» **What you will do**
Only the lines below from the one containing "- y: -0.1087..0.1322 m" to the one containing "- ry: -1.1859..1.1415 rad" should be repeated, both included and unchanged.

» **Data**
Start of Block
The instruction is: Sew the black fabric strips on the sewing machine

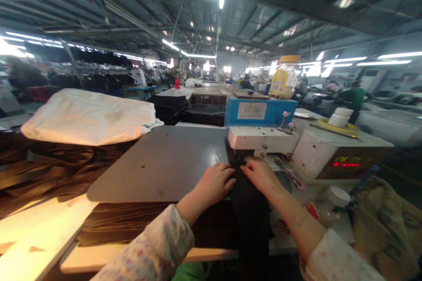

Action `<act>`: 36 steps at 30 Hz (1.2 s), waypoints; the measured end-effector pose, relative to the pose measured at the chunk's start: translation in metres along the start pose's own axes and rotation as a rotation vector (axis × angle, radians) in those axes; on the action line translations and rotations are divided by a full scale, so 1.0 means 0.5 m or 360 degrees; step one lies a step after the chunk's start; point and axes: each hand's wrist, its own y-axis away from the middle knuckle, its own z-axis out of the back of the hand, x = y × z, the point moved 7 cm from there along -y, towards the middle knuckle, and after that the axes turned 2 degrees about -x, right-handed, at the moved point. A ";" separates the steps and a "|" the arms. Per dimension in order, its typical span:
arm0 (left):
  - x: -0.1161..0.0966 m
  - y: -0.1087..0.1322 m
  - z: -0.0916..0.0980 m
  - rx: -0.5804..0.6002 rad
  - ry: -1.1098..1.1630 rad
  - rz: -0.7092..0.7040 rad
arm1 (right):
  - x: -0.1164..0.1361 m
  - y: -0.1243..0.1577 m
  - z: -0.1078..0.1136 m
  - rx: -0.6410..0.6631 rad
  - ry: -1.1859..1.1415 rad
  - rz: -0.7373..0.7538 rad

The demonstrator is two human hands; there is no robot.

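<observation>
A strip of black fabric point(249, 202) runs from the head of a blue and white machine point(263, 138) down over the table's front edge. On its left border, my left hand point(216, 180) has its fingers bent against the cloth. My right hand point(260, 175) pinches the opposite border, close under the machine head. Both hands are closed on this one piece, with a small gap between them. A flat grey metal plate point(171, 158) lies left of the machine. Under it sits a stack of dark cloth pieces point(148, 224).
At left, a white cloth bundle point(92, 116) rests on brown strips point(59, 167). A control box point(343, 151) with lit digits stands right, near pink-handled scissors point(295, 178) and a white-lidded jar point(338, 197). A yellow-lidded jar point(284, 77) tops the machine. Folded black cloth point(201, 114) lies behind.
</observation>
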 end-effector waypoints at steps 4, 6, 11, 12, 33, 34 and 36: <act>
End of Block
» **The completed task**
  - y: -0.1087..0.1322 m
  - z: -0.0916..0.0980 m
  - rx: -0.5804..0.6002 rad
  - ry: -1.1098..1.1630 rad
  - rz: -0.7092..0.7040 rad
arm1 (right):
  - x: -0.1164..0.1361 m
  - y: -0.1243..0.1577 m
  - z: -0.1078..0.1136 m
  - rx: -0.6410..0.6631 rad
  - ry: -1.1859..1.1415 rad

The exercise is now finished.